Умение переплавлять уже готовое, доставшееся от традиции, в собственное, неподражательное и неподражаемое, придет к Расину позднее, с опытом работы и опытом жизни. Пока же, в первой поставленной на сцене и напечатанной пьесе, такого слияния толком не получилось. Свое, особенное видение мира заявлено здесь уже вполне отчетливо. Но оно скорее звучит в речах, пространных монологах и сжатых сентенциях, а не определяет сам строй пьесы, движение действия, склад стиха. Это все еще заемное, принятое на веру в наивном убеждении, что мастерство – просто искусное владение известными приемами, и ничего больше.

И чуда не произошло. Расин не проснулся знаменитым на следующий день после премьеры. На «Фиваиду» не появилось ни одного публичного отзыва, ни хвалебного, ни даже разносного, – в тогдашнем Париже, городе-театромане, такое с новой пьесой случалось нечасто. И самое неопровержимое свидетельство успеха или неудачи: сборы. По счастью, один из актеров мольеровской труппы, Шарль де Лагранж, завел нечто вроде делового дневника – «Реестр», куда он аккуратно, каждый день, заносил расходы и доходы театра, его репертуар, «визиты», знаки королевской милости, браки, рождения и смерти в актерской семье и прочие мелкие и крупные события в жизни Пале-Рояля. Бесценный этот документ до нас дошел. Из него мы знаем, что премьера «Фиваиды» собрала 370 ливров. А прочный, хотя и не триумфальный, успех выражался суммой в тысячу-полторы ливров. Между тем, за билеты на премьеру назначали обычно двойную цену. Действительно, от представления к представлению сборы от «Фиваиды» только падали, и четвертый спектакль дал всего 130 ливров. Это уже полный провал.

Тем не менее Мольер не торопился снять с афиши незадавшуюся пьесу. Наоборот, «Фиваида» оставалась в его репертуаре во время летних «визитов». Он возобновил ее на сцене Пале-Рояля по возвращении в Париж в августе и ставил время от времени весь следующий, 1665, год. Чтобы не играть перед вовсе уж пустым залом, он прибег к испытанному средству: пускал в один вечер с «Фиваидой» какой-нибудь незамысловатый, но неизменно завлекательный для зрителей фарс: «Летающего доктора» или «Мнимого рогоносца». А молодому автору, кроме причитающихся ему двух паев от каждого спектакля, сделал подарок, очевидно, какую-то драгоценную безделушку, – во всяком случае, в «Реестре» Лагранжа записаны расходы «на ювелира для господина Расина» (вот о каком подарке говорил Гримаре!). Так поступала обычно труппа с тем драматургом, которому была особенно признательна и которого желала бы и впредь видеть среди своих авторов. Мольер так обошелся с неопытным юнцом, чья первая пьеса, очевидно, принесла ему больше хлопот и трат, чем шума аплодисментов и звона монет.

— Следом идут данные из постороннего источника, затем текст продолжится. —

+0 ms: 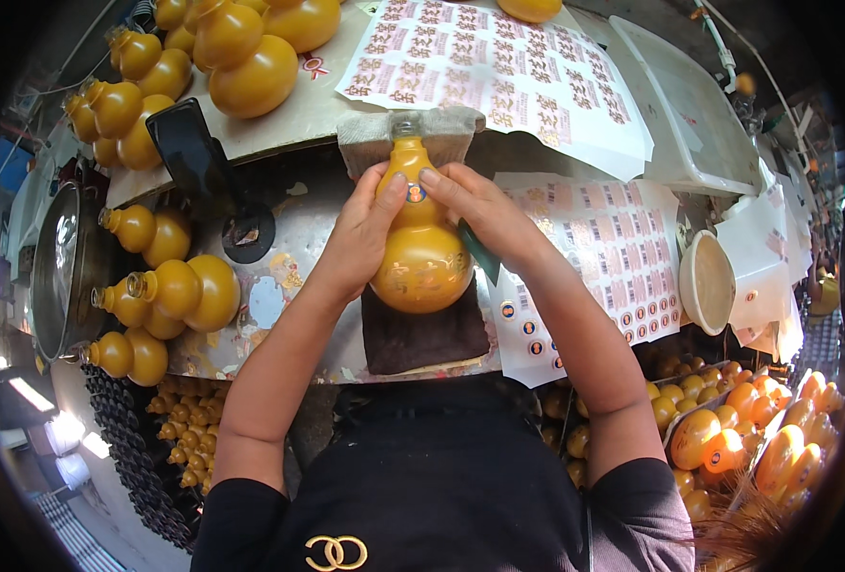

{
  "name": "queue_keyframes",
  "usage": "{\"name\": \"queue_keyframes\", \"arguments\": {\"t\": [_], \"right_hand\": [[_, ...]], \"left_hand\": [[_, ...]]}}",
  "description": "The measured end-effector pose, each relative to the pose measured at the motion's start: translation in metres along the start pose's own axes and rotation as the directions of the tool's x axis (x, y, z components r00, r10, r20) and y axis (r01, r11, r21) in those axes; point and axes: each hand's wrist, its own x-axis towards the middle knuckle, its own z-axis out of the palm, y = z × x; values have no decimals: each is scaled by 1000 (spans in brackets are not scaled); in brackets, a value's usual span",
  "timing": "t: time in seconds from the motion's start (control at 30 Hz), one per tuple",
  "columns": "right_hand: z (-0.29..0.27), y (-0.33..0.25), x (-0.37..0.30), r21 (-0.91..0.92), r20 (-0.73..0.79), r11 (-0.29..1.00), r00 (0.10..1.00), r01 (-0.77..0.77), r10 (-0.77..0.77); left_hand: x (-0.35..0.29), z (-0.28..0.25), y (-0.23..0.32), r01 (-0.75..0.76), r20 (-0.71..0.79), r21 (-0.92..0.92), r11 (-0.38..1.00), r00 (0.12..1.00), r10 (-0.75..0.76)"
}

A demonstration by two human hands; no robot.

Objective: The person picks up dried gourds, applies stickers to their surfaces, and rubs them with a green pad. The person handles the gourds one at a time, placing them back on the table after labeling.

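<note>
- We are holding a yellow gourd bottle (420, 255) with both hands in the middle of the worktable (317, 224).
- The gourd bottle is lying on a dark cloth (413, 341), and its neck is pointing away from us at a folded grey towel (409, 132).
- Our left hand (363, 234) is wrapping around the left side of the gourd bottle, with the thumb pressing near a small round sticker (415, 194) on its narrow part.
- Our right hand (479, 212) is gripping the right side, and its fingertips are touching the same spot.
- Sheets of stickers (613, 257) are lying just right of the gourd bottle.
- More yellow gourds (170, 296) are sitting to its left.
- A black scraper (203, 172) is lying up and left of the gourd bottle.
</note>
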Motion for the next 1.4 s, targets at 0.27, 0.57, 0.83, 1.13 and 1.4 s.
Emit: {"name": "queue_keyframes", "arguments": {"t": [0.27,0.57,0.83,1.13,1.4], "right_hand": [[-2,2,-1,7,25,999,999,32,-32],[-3,11,0,-158,20,979,991,130,-129],[-6,8,-4,-142,64,983,992,114,-106],[-7,10,-6,-8,84,994,990,111,-110],[2,-4,4,-347,-48,938,998,13,-32]], "left_hand": [[-1,-3,-5,-22,15,-17,1000,1000,23],[-1,-6,1,27,20,99,995,999,-29],[-2,-10,-4,-19,56,93,995,998,14],[-1,-12,-5,23,83,-104,994,996,-15],[2,5,8,46,-62,56,997,997,-43]]}}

Мольеровское великодушие кажется тем примечательнее, что между двумя сочинителями едва ли возникло взаимное душевное тяготение, сердечное родство. Что подтверждает и Гримаре: «У этих людей была такая разница в летах, трудах и характерах, что я полагаю, они не могли сблизиться». Очевидно, дело тут не в обоюдной симпатии. Без сомнения, глаз у Мольера был наметан, и он должен был угадать, какой силы дарование таится в зеленом новичке, поверить в его будущее. И наверно, считал его трагический талант полезным для репертуара труппы дополнением к собственному дару комедиографа.

Но возможно, Мольер чувствовал и иное: этот молодой человек мог стать ему союзником в той схватке во всех областях миропонимания – художественной, религиозной, житейской, – решающий миг которой для Мольера, казалось, приближался. Среди летних «визитов», на которые Мольер возил «Фиваиду», были выступления в королевском замке Фонтенбло под Парижем, перед кардиналом Киджи – тем самым папским легатом, что отправился из Рима во главе посольства доброй воли. Мольер рискнул показать ему «Тартюфа». Кардинал, племянник папы, его доверенное лицо, в отличие от французского духовенства не нашел в комедии ничего предосудительного. Надо думать, при его миссии перечить Людовику даже в малом было бы не слишком дипломатично.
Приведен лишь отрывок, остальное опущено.